_Aim of the task_
Among the lines below, count those with "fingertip". Give only the number.
START Data extract
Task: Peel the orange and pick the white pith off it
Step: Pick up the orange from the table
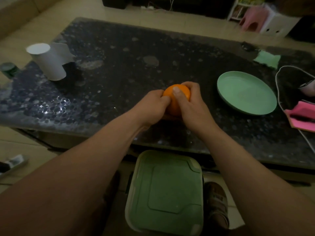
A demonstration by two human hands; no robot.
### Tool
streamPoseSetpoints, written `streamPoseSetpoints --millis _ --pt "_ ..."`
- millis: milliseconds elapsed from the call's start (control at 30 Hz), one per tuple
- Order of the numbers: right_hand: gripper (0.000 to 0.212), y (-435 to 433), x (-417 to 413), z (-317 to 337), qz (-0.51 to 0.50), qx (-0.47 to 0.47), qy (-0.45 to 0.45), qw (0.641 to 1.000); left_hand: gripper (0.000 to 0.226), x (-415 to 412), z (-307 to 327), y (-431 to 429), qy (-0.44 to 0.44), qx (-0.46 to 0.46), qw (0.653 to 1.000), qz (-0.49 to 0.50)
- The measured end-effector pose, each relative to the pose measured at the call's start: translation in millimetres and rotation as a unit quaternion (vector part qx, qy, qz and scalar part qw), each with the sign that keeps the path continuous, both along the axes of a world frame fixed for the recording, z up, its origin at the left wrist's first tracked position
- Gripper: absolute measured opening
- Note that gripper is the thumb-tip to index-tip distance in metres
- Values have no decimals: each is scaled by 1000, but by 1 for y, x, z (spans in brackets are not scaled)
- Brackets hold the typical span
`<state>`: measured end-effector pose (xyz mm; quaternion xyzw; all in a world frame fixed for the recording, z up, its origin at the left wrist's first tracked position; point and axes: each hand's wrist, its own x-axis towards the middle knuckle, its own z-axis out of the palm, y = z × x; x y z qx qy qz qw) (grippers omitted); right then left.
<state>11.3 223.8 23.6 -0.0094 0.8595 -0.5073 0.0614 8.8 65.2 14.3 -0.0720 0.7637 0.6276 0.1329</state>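
Between both hands (154, 106) (192, 106), the orange (180, 92) looks whole, unpeeled.

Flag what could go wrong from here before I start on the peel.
1. The left hand and right hand hold the unpeeled orange; the right thumb on its skin may dig too deep and squirt juice.
2. The bin below the table edge has its lid shut, so peel may land on the table unless the plate is used.
3. Dim light may hide white pith.
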Motion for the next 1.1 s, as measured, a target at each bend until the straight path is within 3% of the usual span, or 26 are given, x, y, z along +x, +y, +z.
streamPoseSetpoints --millis 100,167,267,433,700,1000,1100 --pt "36 -1 -3 1 -13 -41 -22 999 33 1 3 2 -7 46 999 12" --pt "38 0 -6 1 -37 -71 -47 996 26 1 6 1 -9 14 1000 -5" --pt "40 6 -6 -2 -56 -38 -15 998 20 2 8 0 -25 -54 997 -43" --pt "51 6 4 -5 -39 31 72 996 32 10 12 5 -53 5 995 -85" --pt "45 5 7 -4 -37 42 84 995 33 0 1 2 -28 -52 994 -87" --pt "45 5 8 -11 -32 36 63 997 28 -2 -1 5 -41 -52 995 -79" --pt "40 7 5 -8 -66 -39 24 997 27 1 1 8 -14 -47 998 -49"
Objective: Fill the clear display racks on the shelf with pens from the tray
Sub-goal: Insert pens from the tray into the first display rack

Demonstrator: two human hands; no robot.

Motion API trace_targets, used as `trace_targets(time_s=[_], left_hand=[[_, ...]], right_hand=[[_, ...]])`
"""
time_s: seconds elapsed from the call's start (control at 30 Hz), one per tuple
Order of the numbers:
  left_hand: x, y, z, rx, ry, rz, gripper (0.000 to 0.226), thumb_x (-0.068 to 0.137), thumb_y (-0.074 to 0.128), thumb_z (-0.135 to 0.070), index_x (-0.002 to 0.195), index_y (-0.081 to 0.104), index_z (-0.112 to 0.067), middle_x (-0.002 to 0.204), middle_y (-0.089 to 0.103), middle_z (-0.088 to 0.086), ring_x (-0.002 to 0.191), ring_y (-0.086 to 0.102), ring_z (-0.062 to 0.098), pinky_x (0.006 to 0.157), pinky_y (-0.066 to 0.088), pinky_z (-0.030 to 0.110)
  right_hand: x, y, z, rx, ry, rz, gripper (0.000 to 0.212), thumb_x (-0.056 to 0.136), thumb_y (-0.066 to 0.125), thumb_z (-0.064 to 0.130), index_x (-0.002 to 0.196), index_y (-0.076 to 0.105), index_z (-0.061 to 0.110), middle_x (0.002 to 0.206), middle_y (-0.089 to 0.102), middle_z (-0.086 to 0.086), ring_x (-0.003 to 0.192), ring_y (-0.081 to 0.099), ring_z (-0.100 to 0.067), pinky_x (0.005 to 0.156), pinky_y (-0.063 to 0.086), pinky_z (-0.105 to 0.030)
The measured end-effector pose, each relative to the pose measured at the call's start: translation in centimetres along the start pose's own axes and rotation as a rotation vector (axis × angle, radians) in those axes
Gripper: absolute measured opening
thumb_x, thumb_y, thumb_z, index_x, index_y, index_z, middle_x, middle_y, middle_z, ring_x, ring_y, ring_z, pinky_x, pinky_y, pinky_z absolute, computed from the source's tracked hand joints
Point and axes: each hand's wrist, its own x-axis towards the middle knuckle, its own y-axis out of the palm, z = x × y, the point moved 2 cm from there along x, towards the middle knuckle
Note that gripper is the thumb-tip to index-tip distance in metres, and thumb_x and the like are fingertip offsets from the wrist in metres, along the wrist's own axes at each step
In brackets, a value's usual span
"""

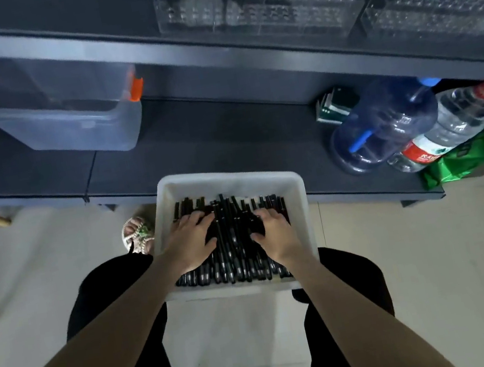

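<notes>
A white tray (226, 177) sits on my lap, filled with several black pens (236, 250) lying side by side. My left hand (191, 244) rests on the left part of the pile, fingers spread over the pens. On the right part, my right hand (274, 234) curls its fingers and thumb into a bunch of pens. One clear display rack (284, 3) stands on the dark shelf above, with some dark pens standing at its far left end. Beside it to the right is a second clear rack (436, 11), which looks empty.
A clear storage bin (63, 117) with orange clips stands on the lower shelf at the left. At the right of that shelf are a blue water jug (384, 124), a clear bottle (449, 129) and a green bag (470, 156). Below the tray is tiled floor.
</notes>
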Motion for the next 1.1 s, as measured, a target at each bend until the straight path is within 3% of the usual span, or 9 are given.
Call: trace_targets(time_s=[0.2, 0.43, 0.57, 0.67, 0.77, 0.9, 1.03, 1.1], left_hand=[[0.1, 5.6, 0.2, -0.146, -0.094, 0.172, 0.063, 0.096, 0.041, -0.043, 0.150, 0.013, -0.024, 0.158, 0.003, 0.001, 0.145, 0.003, 0.020, 0.116, 0.015, 0.042], [0.0, 7.0, 0.6, -0.143, -0.119, 0.104, 0.057, 0.097, 0.033, -0.047, 0.149, 0.014, -0.031, 0.158, 0.002, -0.007, 0.145, 0.002, 0.014, 0.113, 0.017, 0.039], [0.0, 7.1, 0.6, -0.159, -0.128, 0.119, 0.057, 0.098, 0.033, -0.046, 0.149, 0.015, -0.030, 0.158, 0.003, -0.007, 0.145, 0.002, 0.013, 0.113, 0.016, 0.039], [0.3, 6.2, 0.4, -0.261, -0.135, 0.109, 0.056, 0.097, 0.041, -0.040, 0.148, 0.023, -0.024, 0.157, 0.010, -0.003, 0.144, 0.011, 0.018, 0.114, 0.019, 0.039], [0.2, 4.5, 0.5, -0.284, -0.114, -0.031, 0.058, 0.096, 0.047, -0.031, 0.147, 0.024, -0.019, 0.156, 0.015, 0.001, 0.140, 0.023, 0.024, 0.114, 0.022, 0.041], [0.4, 0.6, -0.4, -0.271, 0.012, -0.232, 0.064, 0.094, 0.050, -0.023, 0.149, 0.018, -0.018, 0.157, 0.010, 0.002, 0.141, 0.015, 0.025, 0.114, 0.023, 0.044], [0.9, -3.8, -1.7, -0.275, 0.134, -0.290, 0.046, 0.097, 0.045, -0.021, 0.142, 0.037, -0.013, 0.144, 0.039, 0.006, 0.132, 0.035, 0.025, 0.109, 0.029, 0.040], [0.8, -6.3, -2.5, -0.331, 0.162, -0.313, 0.038, 0.098, 0.044, -0.017, 0.135, 0.047, -0.009, 0.129, 0.050, 0.009, 0.120, 0.044, 0.028, 0.101, 0.034, 0.036]], right_hand=[[0.4, 5.9, -1.8, 0.044, 0.144, 0.073, 0.062, 0.096, 0.049, 0.038, 0.146, 0.026, 0.009, 0.145, 0.027, -0.013, 0.133, 0.028, -0.031, 0.110, 0.025, -0.036], [1.5, 7.2, -2.2, 0.126, 0.208, -0.038, 0.042, 0.098, 0.045, 0.034, 0.129, 0.045, 0.005, 0.129, 0.044, -0.015, 0.119, 0.043, -0.033, 0.101, 0.034, -0.038], [1.3, 7.2, -2.0, 0.199, 0.162, -0.122, 0.026, 0.098, 0.047, 0.021, 0.116, 0.057, 0.004, 0.114, 0.054, -0.013, 0.102, 0.055, -0.032, 0.081, 0.046, -0.037], [0.7, 6.4, -1.5, 0.246, 0.121, -0.171, 0.028, 0.099, 0.045, 0.014, 0.120, 0.059, 0.004, 0.110, 0.056, -0.013, 0.097, 0.058, -0.030, 0.078, 0.045, -0.032], [0.1, 4.4, -1.1, 0.312, 0.087, -0.199, 0.028, 0.097, 0.048, 0.009, 0.122, 0.060, 0.003, 0.110, 0.059, -0.015, 0.098, 0.058, -0.028, 0.083, 0.042, -0.026], [-0.7, -0.1, -0.4, 0.487, 0.039, -0.215, 0.020, 0.088, 0.062, 0.002, 0.108, 0.065, 0.004, 0.098, 0.065, -0.004, 0.085, 0.059, -0.012, 0.082, 0.044, -0.015], [-1.6, -6.6, 1.2, 0.665, -0.046, -0.282, 0.019, 0.082, 0.067, -0.004, 0.099, 0.068, 0.004, 0.083, 0.063, 0.004, 0.067, 0.058, 0.007, 0.074, 0.044, -0.008], [-2.1, -10.3, 2.4, 0.737, -0.116, -0.327, 0.022, 0.079, 0.068, -0.009, 0.094, 0.070, 0.007, 0.079, 0.063, 0.002, 0.066, 0.059, 0.005, 0.073, 0.046, -0.011]])
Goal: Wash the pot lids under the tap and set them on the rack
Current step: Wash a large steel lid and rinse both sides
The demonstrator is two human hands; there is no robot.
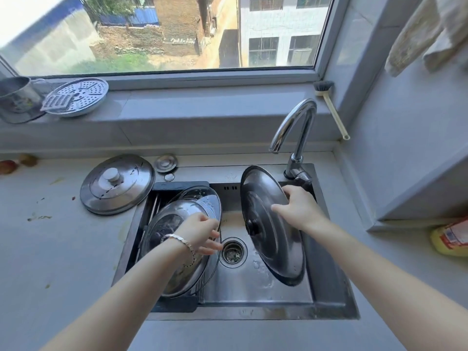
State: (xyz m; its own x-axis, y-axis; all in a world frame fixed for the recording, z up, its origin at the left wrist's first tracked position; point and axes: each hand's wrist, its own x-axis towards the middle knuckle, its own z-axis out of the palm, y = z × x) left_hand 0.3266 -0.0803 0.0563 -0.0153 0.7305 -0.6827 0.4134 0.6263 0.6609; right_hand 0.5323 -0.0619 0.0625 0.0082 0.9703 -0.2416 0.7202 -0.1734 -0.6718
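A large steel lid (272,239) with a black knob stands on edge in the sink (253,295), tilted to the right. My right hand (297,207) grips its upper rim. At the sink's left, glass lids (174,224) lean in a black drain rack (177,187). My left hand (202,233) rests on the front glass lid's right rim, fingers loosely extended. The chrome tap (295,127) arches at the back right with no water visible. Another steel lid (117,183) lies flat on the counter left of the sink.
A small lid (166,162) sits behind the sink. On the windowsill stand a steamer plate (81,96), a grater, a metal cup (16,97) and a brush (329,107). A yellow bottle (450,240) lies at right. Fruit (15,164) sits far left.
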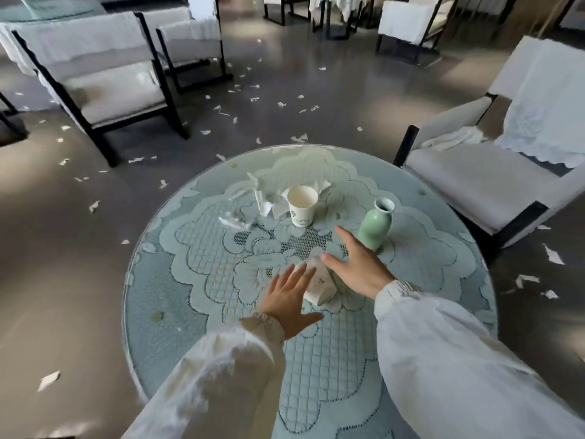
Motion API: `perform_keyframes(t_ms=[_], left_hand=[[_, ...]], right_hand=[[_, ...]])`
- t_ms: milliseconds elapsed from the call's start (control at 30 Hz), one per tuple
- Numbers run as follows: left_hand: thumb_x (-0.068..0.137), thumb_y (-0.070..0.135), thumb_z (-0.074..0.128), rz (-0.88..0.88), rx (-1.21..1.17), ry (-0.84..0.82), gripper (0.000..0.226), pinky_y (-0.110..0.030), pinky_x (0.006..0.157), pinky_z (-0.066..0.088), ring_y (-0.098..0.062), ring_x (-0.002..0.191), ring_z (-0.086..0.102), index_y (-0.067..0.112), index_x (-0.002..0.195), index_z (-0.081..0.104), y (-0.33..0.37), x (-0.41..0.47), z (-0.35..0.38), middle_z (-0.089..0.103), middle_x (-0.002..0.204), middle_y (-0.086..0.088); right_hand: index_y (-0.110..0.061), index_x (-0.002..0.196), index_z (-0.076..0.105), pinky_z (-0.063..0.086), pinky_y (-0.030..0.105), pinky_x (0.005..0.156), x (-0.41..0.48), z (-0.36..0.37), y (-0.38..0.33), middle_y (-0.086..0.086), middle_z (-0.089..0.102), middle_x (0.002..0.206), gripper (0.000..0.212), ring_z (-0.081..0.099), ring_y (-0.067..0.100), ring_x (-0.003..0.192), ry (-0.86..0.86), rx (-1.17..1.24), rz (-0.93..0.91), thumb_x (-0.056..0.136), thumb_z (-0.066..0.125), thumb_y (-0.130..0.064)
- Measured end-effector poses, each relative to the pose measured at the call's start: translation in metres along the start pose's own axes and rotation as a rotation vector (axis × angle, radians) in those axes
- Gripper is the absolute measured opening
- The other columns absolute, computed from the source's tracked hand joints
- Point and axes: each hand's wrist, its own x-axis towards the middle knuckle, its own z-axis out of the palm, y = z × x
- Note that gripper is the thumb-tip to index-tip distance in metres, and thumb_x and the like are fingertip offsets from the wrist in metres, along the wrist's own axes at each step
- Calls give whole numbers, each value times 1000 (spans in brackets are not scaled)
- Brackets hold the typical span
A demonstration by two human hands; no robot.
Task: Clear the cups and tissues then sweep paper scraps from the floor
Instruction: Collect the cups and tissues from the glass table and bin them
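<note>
A white paper cup [320,285] lies on its side on the round table [177,280], which has a pale green lace cloth. My left hand [289,299] hovers with fingers spread at the cup's left side. My right hand [357,264] is spread just right of and above it. Neither hand grips it. A second paper cup [302,205] stands upright farther back. Crumpled white tissues [256,201] lie left of and behind that cup. Several paper scraps [221,112] dot the grey floor.
A green ceramic vase [376,224] stands close to my right hand. A white armchair [481,175] sits to the right of the table and black-framed white chairs [104,90] at the back left. More scraps [552,255] lie on the floor at right.
</note>
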Motion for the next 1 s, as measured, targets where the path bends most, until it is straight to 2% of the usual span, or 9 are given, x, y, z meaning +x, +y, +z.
perform_keyframes(t_ms=[167,300,367,467,633,733,800,900,1000], left_hand=[[90,60,44,26,92,-27,75,-44,116,-11,-19,145,-13,37,151,7,3,52,8,-9,159,5],[90,54,48,-24,23,73,64,-45,116,10,-18,144,1,39,147,21,-29,45,7,5,158,8],[89,51,52,-93,7,142,62,-44,114,20,-20,142,8,38,145,26,-55,37,-3,10,156,6],[87,47,57,-215,26,218,61,-45,111,24,-25,139,14,36,143,33,-103,22,-23,14,156,0],[80,44,70,-373,-56,366,68,-50,107,29,-32,133,27,25,139,43,-163,2,-47,23,153,-10],[77,42,74,-417,-80,399,78,-52,108,27,-31,132,29,20,142,39,-186,-2,-55,25,152,-11],[77,41,75,-435,-82,406,80,-51,109,26,-31,132,29,18,143,37,-196,-4,-58,27,151,-11],[77,38,75,-451,-99,433,81,-50,110,26,-30,132,28,16,144,35,-203,-4,-61,28,150,-10],[77,38,75,-446,-99,454,81,-50,110,24,-31,133,28,14,143,36,-207,0,-64,28,150,-11]], right_hand=[[-23,150,19,26,29,108,74,-12,-5,0,27,155,72,29,19,140,37,43,3,91,55,-43],[-19,146,28,32,23,91,110,-1,-11,5,45,142,69,47,24,125,54,74,18,88,62,-35],[-17,146,26,39,29,97,125,2,-15,7,44,139,74,47,27,123,74,77,22,86,65,-35],[-18,150,14,42,44,101,151,9,-22,11,36,144,91,43,30,125,88,38,32,81,72,-35],[-15,150,13,37,39,101,183,25,-26,13,35,145,101,41,31,127,108,23,72,75,79,-28],[-14,146,25,42,37,97,191,39,-37,10,43,135,92,47,27,119,119,7,38,73,79,-32],[-17,145,28,43,35,92,184,58,-49,3,45,131,92,48,20,113,21,-2,-27,72,78,-38],[-22,149,18,37,35,101,166,92,-61,1,36,144,101,40,19,127,-152,-17,-115,70,77,-43],[-28,150,14,31,30,100,158,101,-64,-2,31,150,108,35,17,132,-222,17,-124,65,76,-54]])
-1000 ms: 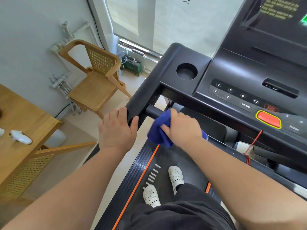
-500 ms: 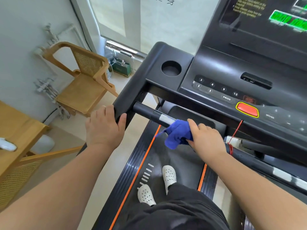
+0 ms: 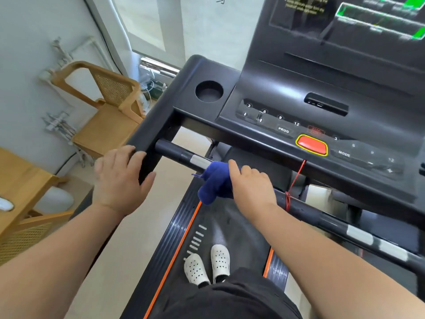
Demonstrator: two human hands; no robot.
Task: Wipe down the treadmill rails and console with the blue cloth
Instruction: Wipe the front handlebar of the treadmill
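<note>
Pale wall and a wooden chair (image 3: 110, 116) are lying beyond the left hand (image 3: 119, 180), which is curling its fingers and thumb round the end of the treadmill's left rail (image 3: 158, 116). Just to its right, the right hand (image 3: 250, 187) is gripping the blue cloth (image 3: 213, 183) round the black crossbar (image 3: 174, 150), the cloth bunching out on that hand's left side. Beyond both hands the console (image 3: 287, 107) is sitting apart from them.

Right hand (image 3: 251, 189) grips blue cloth (image 3: 215, 184) on the crossbar (image 3: 174, 151); left hand (image 3: 119, 180) grips the side rail (image 3: 158, 116)
</note>
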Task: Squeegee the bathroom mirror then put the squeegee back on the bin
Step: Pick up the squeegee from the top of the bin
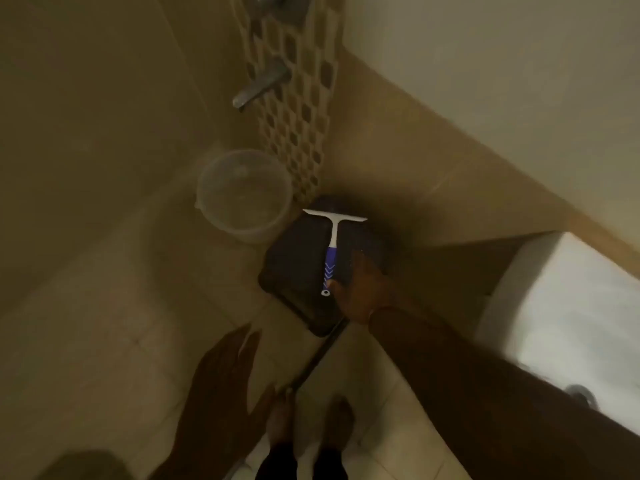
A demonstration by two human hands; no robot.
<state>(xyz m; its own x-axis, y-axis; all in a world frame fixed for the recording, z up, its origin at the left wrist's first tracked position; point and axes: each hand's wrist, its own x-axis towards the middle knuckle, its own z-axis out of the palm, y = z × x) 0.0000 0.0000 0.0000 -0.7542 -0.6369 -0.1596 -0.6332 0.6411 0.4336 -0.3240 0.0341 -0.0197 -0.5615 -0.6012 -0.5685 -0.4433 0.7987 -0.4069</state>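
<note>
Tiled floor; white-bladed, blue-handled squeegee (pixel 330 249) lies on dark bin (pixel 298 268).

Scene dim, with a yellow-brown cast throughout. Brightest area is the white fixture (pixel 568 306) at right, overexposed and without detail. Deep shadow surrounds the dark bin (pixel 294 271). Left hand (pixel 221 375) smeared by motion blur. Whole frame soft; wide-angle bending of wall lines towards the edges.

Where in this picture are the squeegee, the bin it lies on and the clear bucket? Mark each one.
squeegee (pixel 330 263): head view, on the blue grip of its handle.
bin (pixel 294 268): head view, on the dark lid left of the handle.
clear bucket (pixel 244 195): head view, inside its round rim.
</note>
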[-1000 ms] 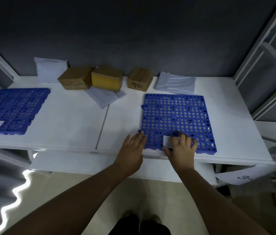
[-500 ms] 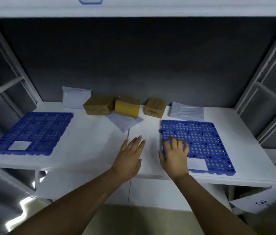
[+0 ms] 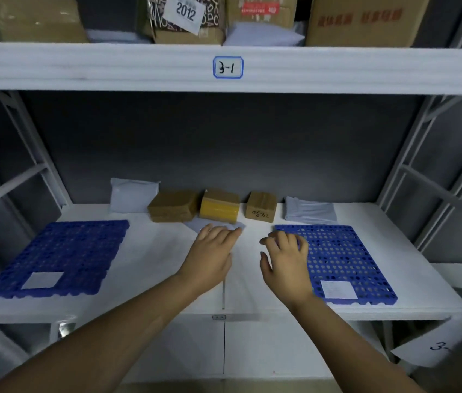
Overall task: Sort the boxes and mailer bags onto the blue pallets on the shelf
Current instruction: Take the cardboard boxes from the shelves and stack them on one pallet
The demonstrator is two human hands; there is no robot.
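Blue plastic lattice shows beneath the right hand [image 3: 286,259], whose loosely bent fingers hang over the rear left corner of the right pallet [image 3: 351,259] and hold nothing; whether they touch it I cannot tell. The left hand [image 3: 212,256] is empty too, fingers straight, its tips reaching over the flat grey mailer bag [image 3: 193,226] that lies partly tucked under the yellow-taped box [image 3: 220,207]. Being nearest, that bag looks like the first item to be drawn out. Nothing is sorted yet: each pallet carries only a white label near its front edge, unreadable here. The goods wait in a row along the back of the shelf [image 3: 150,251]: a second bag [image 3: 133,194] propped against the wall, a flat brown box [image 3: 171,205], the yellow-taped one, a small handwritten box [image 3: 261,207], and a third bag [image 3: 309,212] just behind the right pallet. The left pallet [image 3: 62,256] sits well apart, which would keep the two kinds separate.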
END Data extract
_Answer for the task_
2